▶ How to complete this task:
The entries below contain a stretch that opens with the line containing "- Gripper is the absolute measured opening" and closes with the line containing "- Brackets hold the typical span"; set down that stretch exactly, both ends included, and nothing else.

*** Opening of Given records ***

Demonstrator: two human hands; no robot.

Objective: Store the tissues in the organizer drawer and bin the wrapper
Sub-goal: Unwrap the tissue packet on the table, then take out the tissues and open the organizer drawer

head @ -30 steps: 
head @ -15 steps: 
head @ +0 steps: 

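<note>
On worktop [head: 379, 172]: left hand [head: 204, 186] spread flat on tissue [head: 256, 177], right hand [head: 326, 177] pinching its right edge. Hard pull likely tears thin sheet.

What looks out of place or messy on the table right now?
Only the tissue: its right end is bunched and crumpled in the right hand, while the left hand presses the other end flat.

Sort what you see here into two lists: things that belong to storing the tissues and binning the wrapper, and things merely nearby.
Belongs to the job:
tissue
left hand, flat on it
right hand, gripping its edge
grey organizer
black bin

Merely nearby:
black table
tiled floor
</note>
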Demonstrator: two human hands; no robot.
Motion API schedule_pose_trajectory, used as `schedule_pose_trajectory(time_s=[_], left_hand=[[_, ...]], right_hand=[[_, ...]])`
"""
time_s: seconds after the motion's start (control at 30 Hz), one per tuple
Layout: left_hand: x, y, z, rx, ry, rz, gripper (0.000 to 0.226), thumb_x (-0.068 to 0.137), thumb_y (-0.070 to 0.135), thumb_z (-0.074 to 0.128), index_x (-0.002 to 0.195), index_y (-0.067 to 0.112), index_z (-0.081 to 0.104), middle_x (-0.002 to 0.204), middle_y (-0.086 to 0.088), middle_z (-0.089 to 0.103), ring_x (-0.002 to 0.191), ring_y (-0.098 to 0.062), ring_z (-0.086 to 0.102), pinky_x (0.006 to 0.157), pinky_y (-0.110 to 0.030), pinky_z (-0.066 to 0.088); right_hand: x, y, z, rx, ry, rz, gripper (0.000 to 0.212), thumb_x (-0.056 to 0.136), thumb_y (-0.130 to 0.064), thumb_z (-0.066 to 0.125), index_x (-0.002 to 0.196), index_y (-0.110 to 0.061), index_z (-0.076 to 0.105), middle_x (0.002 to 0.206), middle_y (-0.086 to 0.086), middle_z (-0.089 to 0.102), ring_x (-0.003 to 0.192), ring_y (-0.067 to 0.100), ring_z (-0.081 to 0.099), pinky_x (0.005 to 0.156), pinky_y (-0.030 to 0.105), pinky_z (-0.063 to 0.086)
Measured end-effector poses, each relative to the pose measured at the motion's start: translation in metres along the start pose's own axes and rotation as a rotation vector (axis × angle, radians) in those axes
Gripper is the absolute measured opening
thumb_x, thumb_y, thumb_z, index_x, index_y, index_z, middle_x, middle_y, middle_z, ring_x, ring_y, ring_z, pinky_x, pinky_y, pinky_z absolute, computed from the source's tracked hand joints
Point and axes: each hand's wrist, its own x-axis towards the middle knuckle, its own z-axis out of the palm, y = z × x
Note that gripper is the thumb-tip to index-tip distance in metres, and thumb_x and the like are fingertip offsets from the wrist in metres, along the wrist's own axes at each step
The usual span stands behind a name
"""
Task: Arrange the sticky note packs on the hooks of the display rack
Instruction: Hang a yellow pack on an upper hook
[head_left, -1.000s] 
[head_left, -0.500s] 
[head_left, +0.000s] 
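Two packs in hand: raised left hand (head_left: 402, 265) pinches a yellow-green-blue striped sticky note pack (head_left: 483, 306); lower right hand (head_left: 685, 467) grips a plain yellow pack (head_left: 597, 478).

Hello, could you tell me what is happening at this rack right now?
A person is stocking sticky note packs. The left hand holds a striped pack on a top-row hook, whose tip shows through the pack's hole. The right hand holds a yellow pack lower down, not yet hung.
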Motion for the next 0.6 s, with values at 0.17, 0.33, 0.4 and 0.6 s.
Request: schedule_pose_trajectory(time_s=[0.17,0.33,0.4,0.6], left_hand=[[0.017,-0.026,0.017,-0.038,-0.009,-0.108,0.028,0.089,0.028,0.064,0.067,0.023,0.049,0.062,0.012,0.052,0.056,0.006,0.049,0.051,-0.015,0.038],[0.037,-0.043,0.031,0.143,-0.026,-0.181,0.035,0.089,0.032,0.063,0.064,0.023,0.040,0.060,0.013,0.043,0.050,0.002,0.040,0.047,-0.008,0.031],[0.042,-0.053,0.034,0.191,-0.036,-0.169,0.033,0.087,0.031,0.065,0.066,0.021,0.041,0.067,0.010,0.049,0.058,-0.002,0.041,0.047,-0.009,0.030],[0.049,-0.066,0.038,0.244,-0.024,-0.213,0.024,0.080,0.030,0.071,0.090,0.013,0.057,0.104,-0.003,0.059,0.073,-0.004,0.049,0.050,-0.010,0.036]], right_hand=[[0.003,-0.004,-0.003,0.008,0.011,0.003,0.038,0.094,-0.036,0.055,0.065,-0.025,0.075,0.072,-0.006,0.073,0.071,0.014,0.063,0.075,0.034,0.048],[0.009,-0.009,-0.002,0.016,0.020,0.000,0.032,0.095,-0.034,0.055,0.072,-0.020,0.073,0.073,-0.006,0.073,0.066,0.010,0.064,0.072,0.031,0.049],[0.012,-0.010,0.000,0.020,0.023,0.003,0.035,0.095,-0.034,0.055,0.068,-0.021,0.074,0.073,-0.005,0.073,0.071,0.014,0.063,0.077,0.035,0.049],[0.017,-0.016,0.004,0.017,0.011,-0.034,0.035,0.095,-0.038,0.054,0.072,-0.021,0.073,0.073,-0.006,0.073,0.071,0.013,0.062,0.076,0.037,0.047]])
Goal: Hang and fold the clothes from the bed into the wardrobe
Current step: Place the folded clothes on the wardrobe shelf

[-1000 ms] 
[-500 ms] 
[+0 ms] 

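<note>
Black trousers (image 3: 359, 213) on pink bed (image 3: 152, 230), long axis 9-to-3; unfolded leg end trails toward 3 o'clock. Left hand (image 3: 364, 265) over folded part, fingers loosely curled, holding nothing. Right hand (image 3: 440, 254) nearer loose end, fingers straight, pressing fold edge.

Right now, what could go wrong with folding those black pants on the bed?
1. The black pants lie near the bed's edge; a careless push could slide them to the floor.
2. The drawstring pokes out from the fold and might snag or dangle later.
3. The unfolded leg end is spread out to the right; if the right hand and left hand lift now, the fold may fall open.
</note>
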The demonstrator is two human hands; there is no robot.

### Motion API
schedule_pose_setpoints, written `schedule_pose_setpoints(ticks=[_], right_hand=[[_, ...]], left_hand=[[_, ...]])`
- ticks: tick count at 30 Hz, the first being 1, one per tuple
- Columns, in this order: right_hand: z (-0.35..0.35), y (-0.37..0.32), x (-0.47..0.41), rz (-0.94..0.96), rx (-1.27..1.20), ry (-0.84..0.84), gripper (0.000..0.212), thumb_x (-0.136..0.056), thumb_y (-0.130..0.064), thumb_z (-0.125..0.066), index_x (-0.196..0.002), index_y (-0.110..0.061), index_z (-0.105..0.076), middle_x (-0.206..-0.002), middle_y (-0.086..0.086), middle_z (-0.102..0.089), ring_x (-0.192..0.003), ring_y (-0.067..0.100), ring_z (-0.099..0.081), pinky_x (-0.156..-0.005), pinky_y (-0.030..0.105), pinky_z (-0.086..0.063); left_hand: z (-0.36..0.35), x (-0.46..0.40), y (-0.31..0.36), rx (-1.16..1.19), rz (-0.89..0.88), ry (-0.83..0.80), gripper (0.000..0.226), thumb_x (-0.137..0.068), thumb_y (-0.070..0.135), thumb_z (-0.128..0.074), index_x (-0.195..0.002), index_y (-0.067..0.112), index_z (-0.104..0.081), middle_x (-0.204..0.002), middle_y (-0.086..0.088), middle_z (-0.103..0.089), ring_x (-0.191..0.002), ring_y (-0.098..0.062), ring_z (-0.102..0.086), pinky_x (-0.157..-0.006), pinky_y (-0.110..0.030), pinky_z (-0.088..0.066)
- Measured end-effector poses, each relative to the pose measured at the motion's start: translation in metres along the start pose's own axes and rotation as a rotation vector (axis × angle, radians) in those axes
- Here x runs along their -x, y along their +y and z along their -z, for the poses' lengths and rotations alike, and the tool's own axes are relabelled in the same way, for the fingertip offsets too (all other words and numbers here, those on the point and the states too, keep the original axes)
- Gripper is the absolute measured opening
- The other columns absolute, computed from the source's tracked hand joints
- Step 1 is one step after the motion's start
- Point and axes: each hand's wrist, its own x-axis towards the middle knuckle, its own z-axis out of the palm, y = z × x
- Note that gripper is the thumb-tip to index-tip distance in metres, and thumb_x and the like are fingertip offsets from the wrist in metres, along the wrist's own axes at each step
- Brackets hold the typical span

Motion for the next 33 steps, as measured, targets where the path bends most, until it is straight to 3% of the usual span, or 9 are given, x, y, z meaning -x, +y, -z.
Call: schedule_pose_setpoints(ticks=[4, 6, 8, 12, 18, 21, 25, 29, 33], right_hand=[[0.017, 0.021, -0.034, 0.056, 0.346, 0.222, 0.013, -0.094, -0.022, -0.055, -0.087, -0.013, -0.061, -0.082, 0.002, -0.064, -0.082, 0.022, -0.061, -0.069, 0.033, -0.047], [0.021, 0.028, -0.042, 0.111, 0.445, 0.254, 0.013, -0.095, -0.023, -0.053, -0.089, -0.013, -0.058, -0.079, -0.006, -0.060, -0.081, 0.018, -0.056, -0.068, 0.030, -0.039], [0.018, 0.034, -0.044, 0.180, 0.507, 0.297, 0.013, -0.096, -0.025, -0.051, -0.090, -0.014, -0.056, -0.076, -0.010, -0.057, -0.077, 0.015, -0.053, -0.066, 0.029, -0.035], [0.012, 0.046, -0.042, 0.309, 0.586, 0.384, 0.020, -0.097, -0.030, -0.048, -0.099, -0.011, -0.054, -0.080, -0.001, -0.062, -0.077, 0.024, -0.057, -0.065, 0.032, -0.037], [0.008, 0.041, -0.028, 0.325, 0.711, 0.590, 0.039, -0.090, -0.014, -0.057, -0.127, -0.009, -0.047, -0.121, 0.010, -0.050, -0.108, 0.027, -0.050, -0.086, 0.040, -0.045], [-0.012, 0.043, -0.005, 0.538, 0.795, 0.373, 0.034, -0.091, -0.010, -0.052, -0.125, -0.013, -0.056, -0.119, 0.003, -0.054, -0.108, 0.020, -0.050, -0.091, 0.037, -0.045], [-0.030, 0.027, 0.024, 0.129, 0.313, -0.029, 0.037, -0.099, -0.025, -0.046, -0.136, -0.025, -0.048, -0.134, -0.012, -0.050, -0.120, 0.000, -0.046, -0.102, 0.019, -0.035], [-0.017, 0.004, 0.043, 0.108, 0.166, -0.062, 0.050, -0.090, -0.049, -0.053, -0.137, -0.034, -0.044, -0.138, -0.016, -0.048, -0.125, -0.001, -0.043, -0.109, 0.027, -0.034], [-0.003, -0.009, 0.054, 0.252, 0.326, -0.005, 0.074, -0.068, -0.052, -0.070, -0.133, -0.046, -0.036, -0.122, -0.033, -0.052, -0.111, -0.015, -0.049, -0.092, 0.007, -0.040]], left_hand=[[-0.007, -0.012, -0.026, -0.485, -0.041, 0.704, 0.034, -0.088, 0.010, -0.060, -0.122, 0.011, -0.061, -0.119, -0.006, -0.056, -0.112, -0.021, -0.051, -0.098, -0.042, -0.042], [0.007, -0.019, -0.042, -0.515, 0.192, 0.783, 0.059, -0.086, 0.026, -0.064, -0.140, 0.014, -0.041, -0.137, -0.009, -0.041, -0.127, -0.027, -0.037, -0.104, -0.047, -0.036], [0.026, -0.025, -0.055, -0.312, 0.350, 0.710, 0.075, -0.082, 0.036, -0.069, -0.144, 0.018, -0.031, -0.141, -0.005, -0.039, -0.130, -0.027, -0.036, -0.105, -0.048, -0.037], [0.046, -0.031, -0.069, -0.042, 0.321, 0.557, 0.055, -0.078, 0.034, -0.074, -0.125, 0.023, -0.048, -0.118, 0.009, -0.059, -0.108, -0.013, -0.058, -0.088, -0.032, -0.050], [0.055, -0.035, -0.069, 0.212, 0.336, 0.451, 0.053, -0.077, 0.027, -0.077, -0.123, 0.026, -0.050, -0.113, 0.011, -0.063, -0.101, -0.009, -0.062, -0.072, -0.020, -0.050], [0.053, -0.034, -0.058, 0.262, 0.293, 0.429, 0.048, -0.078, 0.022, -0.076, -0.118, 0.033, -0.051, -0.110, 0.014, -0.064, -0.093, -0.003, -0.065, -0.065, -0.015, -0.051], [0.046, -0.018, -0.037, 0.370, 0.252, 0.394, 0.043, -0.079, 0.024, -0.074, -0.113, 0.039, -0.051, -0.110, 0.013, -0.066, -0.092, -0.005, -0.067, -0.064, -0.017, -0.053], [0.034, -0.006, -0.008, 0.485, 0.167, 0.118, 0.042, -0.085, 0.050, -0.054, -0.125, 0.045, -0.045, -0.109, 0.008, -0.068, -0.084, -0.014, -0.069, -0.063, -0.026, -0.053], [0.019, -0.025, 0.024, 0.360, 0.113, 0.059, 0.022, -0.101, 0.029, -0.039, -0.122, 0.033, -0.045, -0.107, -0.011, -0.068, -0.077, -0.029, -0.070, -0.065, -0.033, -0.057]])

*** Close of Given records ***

▶ Answer space:
- Gripper is the absolute measured opening
- The other columns absolute, computed from the source's tracked hand joints
- Step 1 is one step after the motion's start
- Point and axes: each hand's wrist, its own x-axis towards the middle knuckle, its own z-axis out of the palm, y = z × x
- Note that gripper is the thumb-tip to index-tip distance in metres, and thumb_x and the like are fingertip offsets from the wrist in metres, along the wrist's own axes at each step
- Brackets hold the typical span

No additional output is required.